Sunday, April 5, 2009

Me! In 4-D!

Perdurantists claim that objects do not endure through time as substantial wholes, but instead exist as a collated stack or row of four-dimensional time slices. Endurantists deny this by asserting that objects exist as wholes over a given period of time. Endurantism, which I endorse, has many arguments going for it, such as, the necessary unity of consciousness and memory; the associated unity of formal operations being performed by one and the same person; the ability to ascribe moral guilt to a person, rather than being forced to assign blame to only one of a person's slices at the corresponding instant of guilt; the commendable lack of perdurantism's disingenuous claim that, while there are no real things over time, yet there are real things which we can discuss (right now… and now… and now!) over extended periods of time and which can be recognized as the unique possessors of their own 4-D timeslices; and so forth.

But another argument against perdurantism that I want to get on "paper" before it slips my mind is one I got from David Oderberg's essay, "Hylomorphic Dualism." Oderberg remarks, in a footnote, I believe, that it is incoherent to say a thing's spatiotemporal structure is comprised of spaceless, timeless slices. In other words, offering two trillion totally worthless pennies to the cashier is no better or worse than offering only two. Since perdurantism denies there are substantial wholes which exist as wholes over multiple points of spacetime, it must also deny that any of the time slices "in" an "object" endure over any extended amount of spacetime. Ergo, each time slice is infinitely thin and infinitesimally brief. Unfortunately, however, stacking two trillion infinitely thin plates under your feet gets you no higher than stacking only two infinitely thin plates under them. Likewise, if I give you all my money for an infinitesimal amount of time, it really just means I do not give you my money. There is no coherent natural way to get spatiotemporally extended objects from spatiotemporally non-extended parts.

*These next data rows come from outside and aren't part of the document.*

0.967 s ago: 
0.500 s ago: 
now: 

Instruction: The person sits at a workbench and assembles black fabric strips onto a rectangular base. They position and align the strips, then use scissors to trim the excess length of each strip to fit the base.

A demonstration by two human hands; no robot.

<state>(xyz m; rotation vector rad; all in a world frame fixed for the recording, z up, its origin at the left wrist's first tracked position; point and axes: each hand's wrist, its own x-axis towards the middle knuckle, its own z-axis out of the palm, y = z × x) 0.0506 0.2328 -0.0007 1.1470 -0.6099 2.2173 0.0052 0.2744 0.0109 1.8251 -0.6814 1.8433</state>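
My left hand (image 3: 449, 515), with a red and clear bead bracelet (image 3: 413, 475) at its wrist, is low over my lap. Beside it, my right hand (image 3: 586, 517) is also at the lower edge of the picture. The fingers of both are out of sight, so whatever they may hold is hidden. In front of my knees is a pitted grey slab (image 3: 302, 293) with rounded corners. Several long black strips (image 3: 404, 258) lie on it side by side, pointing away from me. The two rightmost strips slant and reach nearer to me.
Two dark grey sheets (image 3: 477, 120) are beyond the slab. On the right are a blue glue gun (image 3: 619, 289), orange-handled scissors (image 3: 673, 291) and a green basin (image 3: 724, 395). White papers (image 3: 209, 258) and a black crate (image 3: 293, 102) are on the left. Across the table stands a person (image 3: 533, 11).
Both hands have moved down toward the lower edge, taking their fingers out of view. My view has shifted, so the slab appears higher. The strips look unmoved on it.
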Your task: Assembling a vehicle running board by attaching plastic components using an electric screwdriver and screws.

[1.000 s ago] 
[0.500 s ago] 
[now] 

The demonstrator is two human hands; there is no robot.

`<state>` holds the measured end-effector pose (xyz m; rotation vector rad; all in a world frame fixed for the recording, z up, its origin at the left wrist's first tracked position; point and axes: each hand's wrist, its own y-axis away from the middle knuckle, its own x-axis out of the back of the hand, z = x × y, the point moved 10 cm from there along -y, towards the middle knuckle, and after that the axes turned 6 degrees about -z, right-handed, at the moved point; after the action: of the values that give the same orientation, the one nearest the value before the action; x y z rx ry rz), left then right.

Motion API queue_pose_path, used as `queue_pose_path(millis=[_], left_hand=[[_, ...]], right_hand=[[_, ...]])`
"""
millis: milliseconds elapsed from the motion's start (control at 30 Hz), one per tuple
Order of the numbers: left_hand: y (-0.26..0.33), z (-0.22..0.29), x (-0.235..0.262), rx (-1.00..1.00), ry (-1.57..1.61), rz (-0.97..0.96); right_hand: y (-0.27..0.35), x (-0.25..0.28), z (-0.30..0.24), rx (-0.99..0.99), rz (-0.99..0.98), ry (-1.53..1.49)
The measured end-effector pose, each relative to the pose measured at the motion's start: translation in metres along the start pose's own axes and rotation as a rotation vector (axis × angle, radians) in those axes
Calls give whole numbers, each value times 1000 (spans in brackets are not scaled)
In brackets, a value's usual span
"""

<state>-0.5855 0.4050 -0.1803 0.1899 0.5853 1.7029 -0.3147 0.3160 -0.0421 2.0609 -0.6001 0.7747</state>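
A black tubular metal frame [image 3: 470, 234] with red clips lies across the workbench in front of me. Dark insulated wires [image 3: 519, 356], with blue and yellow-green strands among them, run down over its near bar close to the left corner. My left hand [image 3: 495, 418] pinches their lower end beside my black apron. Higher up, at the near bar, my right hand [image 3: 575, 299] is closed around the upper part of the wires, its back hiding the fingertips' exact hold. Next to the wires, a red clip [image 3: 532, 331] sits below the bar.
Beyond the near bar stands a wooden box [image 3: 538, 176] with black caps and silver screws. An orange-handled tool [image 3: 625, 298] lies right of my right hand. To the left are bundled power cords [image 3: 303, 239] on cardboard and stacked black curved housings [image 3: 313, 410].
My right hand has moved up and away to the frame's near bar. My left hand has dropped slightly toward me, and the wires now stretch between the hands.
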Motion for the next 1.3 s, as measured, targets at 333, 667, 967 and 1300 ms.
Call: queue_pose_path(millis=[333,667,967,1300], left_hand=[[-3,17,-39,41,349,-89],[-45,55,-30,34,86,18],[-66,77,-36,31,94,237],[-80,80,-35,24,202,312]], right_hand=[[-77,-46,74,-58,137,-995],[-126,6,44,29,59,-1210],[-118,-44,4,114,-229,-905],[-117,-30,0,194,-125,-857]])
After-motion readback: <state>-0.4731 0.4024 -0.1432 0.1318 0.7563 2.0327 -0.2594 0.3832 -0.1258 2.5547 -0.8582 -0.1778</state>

But I'm willing to admit there might be a supernatural way to do it.

(FWIW, I have touched on endurantism and perdurantism at FCA before: http://veniaminov.blogspot.com/search?q=perdurantism. I am willing to elaborate on the arguments for endurantism and against perdurantism that I mentioned in the first paragraph. Just let me know, O my mighty throng of readers!)

1 comment:

Anonymous said...

I'm always up for further elaboration. Your posts are damn interesting.